* [What to do]
The answer should be the records below, word for word, with every image left out.

* [Record excerpts]
╭──
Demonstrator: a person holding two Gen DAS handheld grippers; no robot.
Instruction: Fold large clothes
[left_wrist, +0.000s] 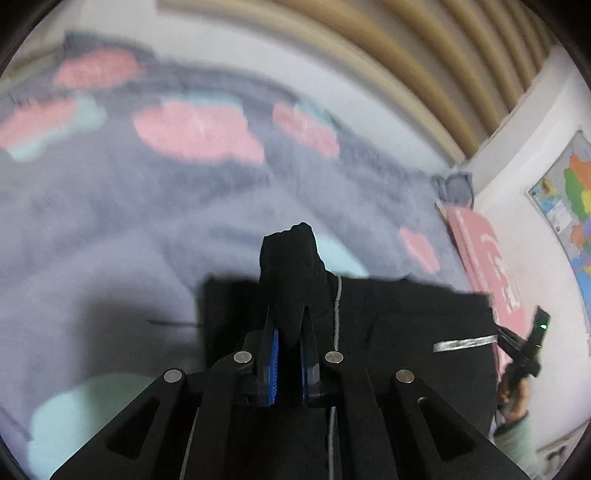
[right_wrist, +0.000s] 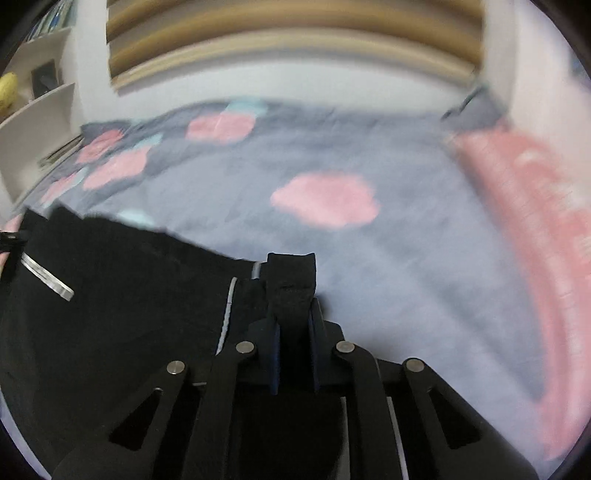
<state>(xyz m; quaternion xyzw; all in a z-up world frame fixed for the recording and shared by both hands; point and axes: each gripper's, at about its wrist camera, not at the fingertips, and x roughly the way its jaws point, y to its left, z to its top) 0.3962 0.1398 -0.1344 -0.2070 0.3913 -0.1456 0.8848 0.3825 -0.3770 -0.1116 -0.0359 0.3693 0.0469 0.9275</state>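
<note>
Both tongs were clamped on a black garment: the left gripper pinched a bunched corner that stuck up past its fingertips, and the right gripper pinched another corner likewise. Between them the garment spread flat over a grey bedspread with pink patches.
</note>
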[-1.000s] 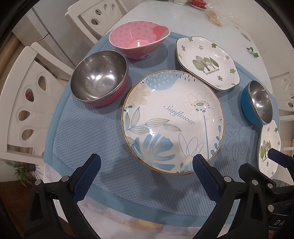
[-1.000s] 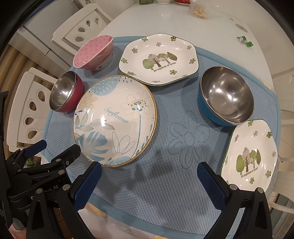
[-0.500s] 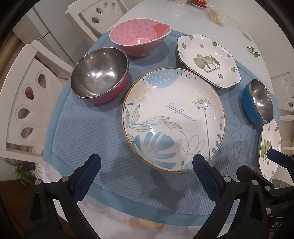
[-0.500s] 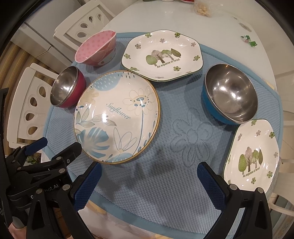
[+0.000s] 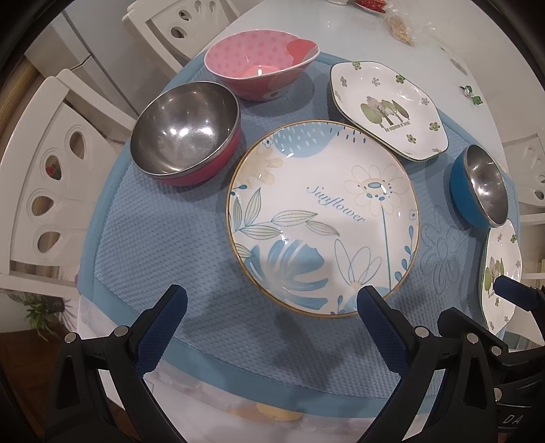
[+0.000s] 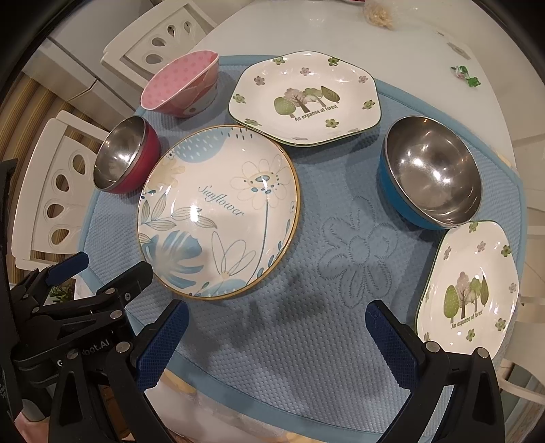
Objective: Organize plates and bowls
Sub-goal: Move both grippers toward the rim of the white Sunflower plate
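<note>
Left gripper point(image 5: 270, 306): released, jaws wide, empty, above the near edge of the mat with the sunflower plate's near rim between its tips.
Right gripper point(image 6: 276, 323): released, empty, over bare mat between the sunflower plate and the near forest plate.
Sunflower plate point(image 5: 323, 221): round, gold-rimmed, flat on the blue quilted mat point(image 5: 170, 255).
Forest plates: one point(image 6: 303, 97) at the far side, another point(image 6: 470, 289) at the mat's right edge.
Red steel bowl point(image 5: 185, 133): upright, left of the sunflower plate.
Pink dotted bowl point(image 5: 260, 61): behind it.
Blue steel bowl point(image 6: 431, 173): between the two forest plates.
Desk point(image 6: 340, 30): white, carries the mat.
</note>
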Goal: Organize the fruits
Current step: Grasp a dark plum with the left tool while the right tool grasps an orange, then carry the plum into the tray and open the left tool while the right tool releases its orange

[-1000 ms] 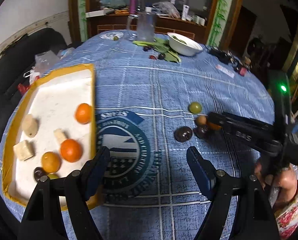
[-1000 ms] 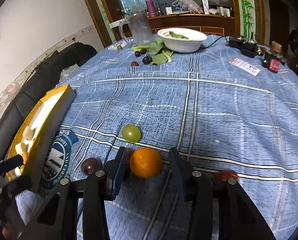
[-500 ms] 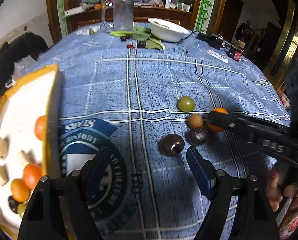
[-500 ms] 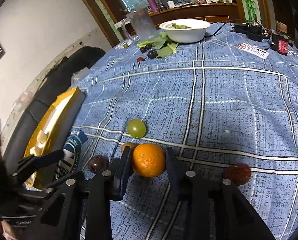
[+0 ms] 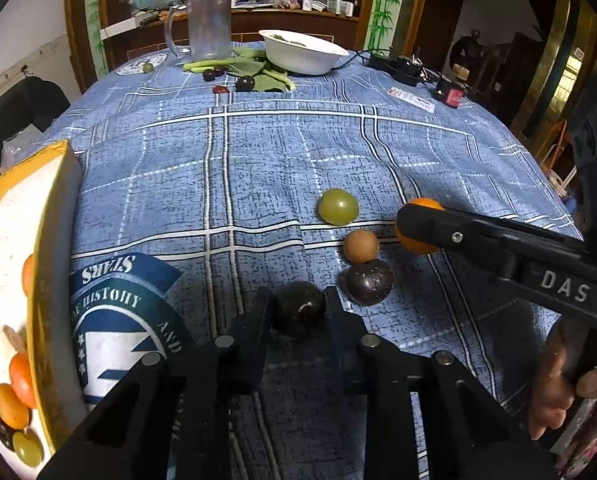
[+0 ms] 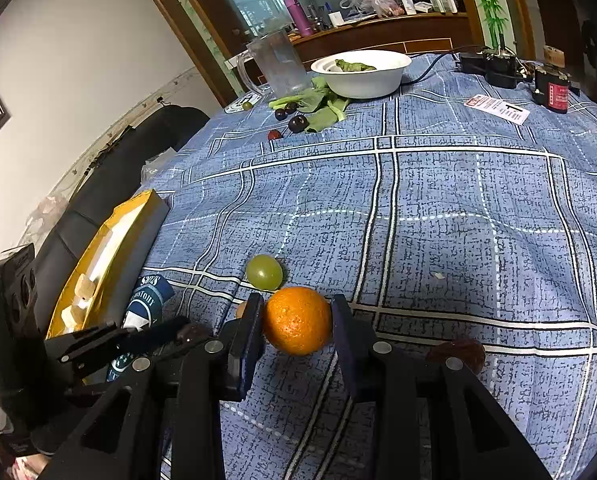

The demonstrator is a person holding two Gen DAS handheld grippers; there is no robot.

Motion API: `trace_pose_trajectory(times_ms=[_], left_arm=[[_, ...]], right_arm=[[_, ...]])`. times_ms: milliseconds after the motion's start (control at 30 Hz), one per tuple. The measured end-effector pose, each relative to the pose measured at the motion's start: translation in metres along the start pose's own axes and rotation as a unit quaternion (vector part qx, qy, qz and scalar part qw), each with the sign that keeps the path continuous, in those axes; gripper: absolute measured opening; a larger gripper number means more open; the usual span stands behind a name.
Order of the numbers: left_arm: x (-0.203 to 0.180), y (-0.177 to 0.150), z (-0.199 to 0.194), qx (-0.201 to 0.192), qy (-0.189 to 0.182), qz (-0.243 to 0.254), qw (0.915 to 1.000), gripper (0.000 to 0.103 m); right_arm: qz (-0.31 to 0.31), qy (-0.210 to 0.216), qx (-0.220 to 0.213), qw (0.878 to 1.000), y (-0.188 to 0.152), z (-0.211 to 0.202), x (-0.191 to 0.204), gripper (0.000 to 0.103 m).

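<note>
Now left tongs (image 5: 298, 308) clench a dark plum (image 5: 298, 307); right tongs (image 6: 298, 320) seemingly grip the orange (image 6: 297, 320).

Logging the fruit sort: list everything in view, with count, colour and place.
orange: one, orange, between the right tongs' pads
held plum: one, dark, in the left tongs
loose plum: one, dark, right of held plum
grape: one, green, on the cloth
brown fruit: one, tan, between grape and loose plum
tray: one, yellow-rimmed, left edge, fruit inside
bowl: one, white, far side
mug: one, clear, beside bowl
left tongs: black, shut
right tongs: black, gripping
</note>
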State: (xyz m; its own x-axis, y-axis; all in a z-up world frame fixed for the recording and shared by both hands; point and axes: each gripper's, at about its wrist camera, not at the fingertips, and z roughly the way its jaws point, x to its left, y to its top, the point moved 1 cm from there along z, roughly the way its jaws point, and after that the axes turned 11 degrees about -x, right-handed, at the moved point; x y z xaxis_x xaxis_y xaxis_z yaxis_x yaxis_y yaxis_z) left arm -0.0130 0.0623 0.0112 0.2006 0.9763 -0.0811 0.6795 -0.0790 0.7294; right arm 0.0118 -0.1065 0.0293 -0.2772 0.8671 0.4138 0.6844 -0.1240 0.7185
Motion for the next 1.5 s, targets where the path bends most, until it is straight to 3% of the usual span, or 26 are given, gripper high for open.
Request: trace_pose_trajectory(times_ms=[433, 700, 800, 967, 1267, 1500], left_arm=[[0.066, -0.001, -0.074, -0.061, 0.034, -0.101, 0.9924, 0.024], [0.140, -0.005, -0.120, -0.097, 0.115, -0.150, 0.9772, 0.025], [0.169, -0.003, -0.126, -0.095, 0.154, -0.159, 0.9705, 0.025], [0.205, 0.009, -0.115, -0.063, 0.181, -0.144, 0.9708, 0.025], [0.259, 0.015, -0.072, 0.003, 0.163, -0.184, 0.9693, 0.025], [0.267, 0.013, -0.069, -0.005, 0.143, -0.206, 0.9682, 0.025]], right_arm=[[-0.005, -0.006, -0.015, 1.000, -0.001, -0.006, 0.003, 0.036], [-0.017, 0.007, -0.014, 1.000, 0.003, -0.011, 0.029, 0.037], [-0.031, 0.031, -0.001, 0.999, 0.006, -0.006, 0.056, 0.037], [-0.069, 0.079, 0.022, 0.994, 0.008, 0.012, 0.119, 0.037], [-0.152, 0.127, 0.067, 0.978, -0.015, 0.064, 0.231, 0.038], [-0.201, 0.114, 0.096, 0.968, -0.026, 0.109, 0.274, 0.038]])
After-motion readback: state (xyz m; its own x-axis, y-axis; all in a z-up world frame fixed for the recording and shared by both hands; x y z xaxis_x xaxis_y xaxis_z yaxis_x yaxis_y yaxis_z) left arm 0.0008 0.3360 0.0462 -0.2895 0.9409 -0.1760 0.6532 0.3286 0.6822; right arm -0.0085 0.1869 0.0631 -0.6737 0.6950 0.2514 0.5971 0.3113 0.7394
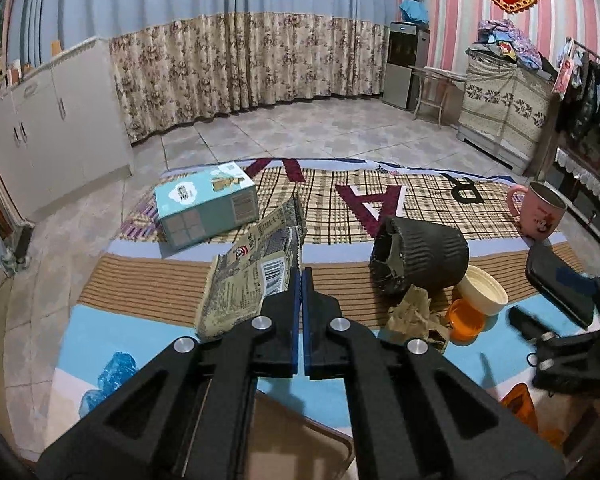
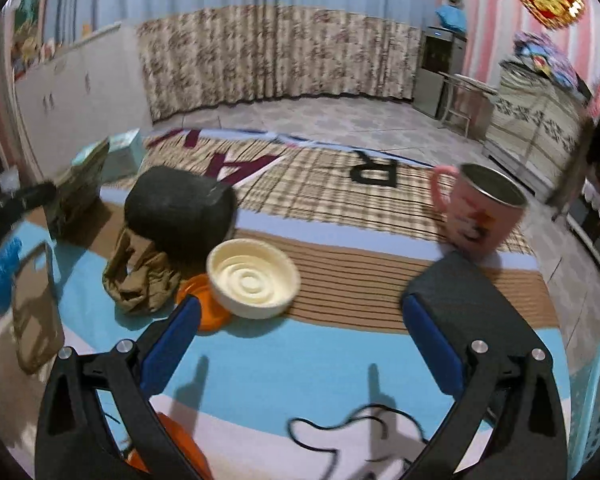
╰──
* [Solution]
Demonstrator: a person holding two Gen DAS handheld grippers; no robot.
Instruction: Fold large clothes
[left_wrist, +0.000s] 
[right_wrist, +0.000s] 
<state>(xyz m; quaternion xyzw; all in a z-up world frame fixed for the recording and shared by both hands; point and axes: each gripper's, at about its wrist camera, not at the fingertips, and x roughly the way its jaws point, y to its left, z to its top) 0.3962 0.1398 -0.1344 -0.2070 0.3913 -0.1456 0.8848 0.3825 -0.3770 -0.1116 -0.0359 0.3693 0.0469 0.9275</state>
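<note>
Both tongs were clamped on a black garment: the left gripper pinched a bunched corner that stuck up past its fingertips, and the right gripper pinched another corner likewise. Between them the garment spread flat over a grey bedspread with pink patches.
</note>
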[-1.000s] 
[-1.000s] 
[-0.500s] 
[-0.500s] 
[+0.000s] 
[+0.000s] 
Objective: Organize plates and bowls
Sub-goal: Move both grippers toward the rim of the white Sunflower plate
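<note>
Left gripper point(image 5: 270, 306): released, jaws wide, empty, above the near edge of the mat with the sunflower plate's near rim between its tips.
Right gripper point(image 6: 276, 323): released, empty, over bare mat between the sunflower plate and the near forest plate.
Sunflower plate point(image 5: 323, 221): round, gold-rimmed, flat on the blue quilted mat point(image 5: 170, 255).
Forest plates: one point(image 6: 303, 97) at the far side, another point(image 6: 470, 289) at the mat's right edge.
Red steel bowl point(image 5: 185, 133): upright, left of the sunflower plate.
Pink dotted bowl point(image 5: 260, 61): behind it.
Blue steel bowl point(image 6: 431, 173): between the two forest plates.
Desk point(image 6: 340, 30): white, carries the mat.
</note>
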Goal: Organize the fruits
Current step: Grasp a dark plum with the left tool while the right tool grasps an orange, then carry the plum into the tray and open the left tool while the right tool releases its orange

[-1000 ms] 
[-1000 ms] 
[-500 ms] 
[-500 ms] 
[+0 ms] 
[+0 ms] 

The demonstrator is a person holding two Gen DAS handheld grippers; there is no robot.

Motion API: `trace_pose_trajectory(times_ms=[_], left_arm=[[_, ...]], right_arm=[[_, ...]])`. times_ms: milliseconds after the motion's start (control at 30 Hz), one per tuple. The measured end-effector pose, each relative to the pose measured at the motion's start: translation in metres along the start pose's own axes and rotation as a unit quaternion (vector part qx, qy, qz and scalar part qw), each with the sign that keeps the path continuous, in those axes; gripper: absolute measured opening; a larger gripper number means more open; the usual span stands behind a name.
Order of the numbers: left_arm: x (-0.203 to 0.180), y (-0.177 to 0.150), z (-0.199 to 0.194), qx (-0.201 to 0.192), qy (-0.189 to 0.182), qz (-0.243 to 0.254), qw (0.915 to 1.000), gripper (0.000 to 0.103 m); right_arm: qz (-0.31 to 0.31), qy (-0.210 to 0.216), qx (-0.220 to 0.213), qw (0.878 to 1.000), y (-0.188 to 0.152), z (-0.211 to 0.202), x (-0.191 to 0.204), gripper (0.000 to 0.103 m).

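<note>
Now left tongs (image 5: 298, 308) clench a dark plum (image 5: 298, 307); right tongs (image 6: 298, 320) seemingly grip the orange (image 6: 297, 320).

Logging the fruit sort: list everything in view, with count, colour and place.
orange: one, orange, between the right tongs' pads
held plum: one, dark, in the left tongs
loose plum: one, dark, right of held plum
grape: one, green, on the cloth
brown fruit: one, tan, between grape and loose plum
tray: one, yellow-rimmed, left edge, fruit inside
bowl: one, white, far side
mug: one, clear, beside bowl
left tongs: black, shut
right tongs: black, gripping
</note>
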State: (xyz m; its own x-axis, y-axis; all in a z-up world frame fixed for the recording and shared by both hands; point and axes: each gripper's, at about its wrist camera, not at the fingertips, and z roughly the way its jaws point, x to its left, y to its top, the point moved 1 cm from there along z, roughly the way its jaws point, and after that the axes turned 11 degrees about -x, right-handed, at the moved point; x y z xaxis_x xaxis_y xaxis_z yaxis_x yaxis_y yaxis_z) left arm -0.0130 0.0623 0.0112 0.2006 0.9763 -0.0811 0.6795 -0.0790 0.7294; right arm 0.0118 -0.1065 0.0293 -0.2772 0.8671 0.4138 0.6844 -0.1240 0.7185
Motion for the next 1.5 s, targets where the path bends most, until it is straight to 3% of the usual span, or 26 are given, gripper high for open.
Request: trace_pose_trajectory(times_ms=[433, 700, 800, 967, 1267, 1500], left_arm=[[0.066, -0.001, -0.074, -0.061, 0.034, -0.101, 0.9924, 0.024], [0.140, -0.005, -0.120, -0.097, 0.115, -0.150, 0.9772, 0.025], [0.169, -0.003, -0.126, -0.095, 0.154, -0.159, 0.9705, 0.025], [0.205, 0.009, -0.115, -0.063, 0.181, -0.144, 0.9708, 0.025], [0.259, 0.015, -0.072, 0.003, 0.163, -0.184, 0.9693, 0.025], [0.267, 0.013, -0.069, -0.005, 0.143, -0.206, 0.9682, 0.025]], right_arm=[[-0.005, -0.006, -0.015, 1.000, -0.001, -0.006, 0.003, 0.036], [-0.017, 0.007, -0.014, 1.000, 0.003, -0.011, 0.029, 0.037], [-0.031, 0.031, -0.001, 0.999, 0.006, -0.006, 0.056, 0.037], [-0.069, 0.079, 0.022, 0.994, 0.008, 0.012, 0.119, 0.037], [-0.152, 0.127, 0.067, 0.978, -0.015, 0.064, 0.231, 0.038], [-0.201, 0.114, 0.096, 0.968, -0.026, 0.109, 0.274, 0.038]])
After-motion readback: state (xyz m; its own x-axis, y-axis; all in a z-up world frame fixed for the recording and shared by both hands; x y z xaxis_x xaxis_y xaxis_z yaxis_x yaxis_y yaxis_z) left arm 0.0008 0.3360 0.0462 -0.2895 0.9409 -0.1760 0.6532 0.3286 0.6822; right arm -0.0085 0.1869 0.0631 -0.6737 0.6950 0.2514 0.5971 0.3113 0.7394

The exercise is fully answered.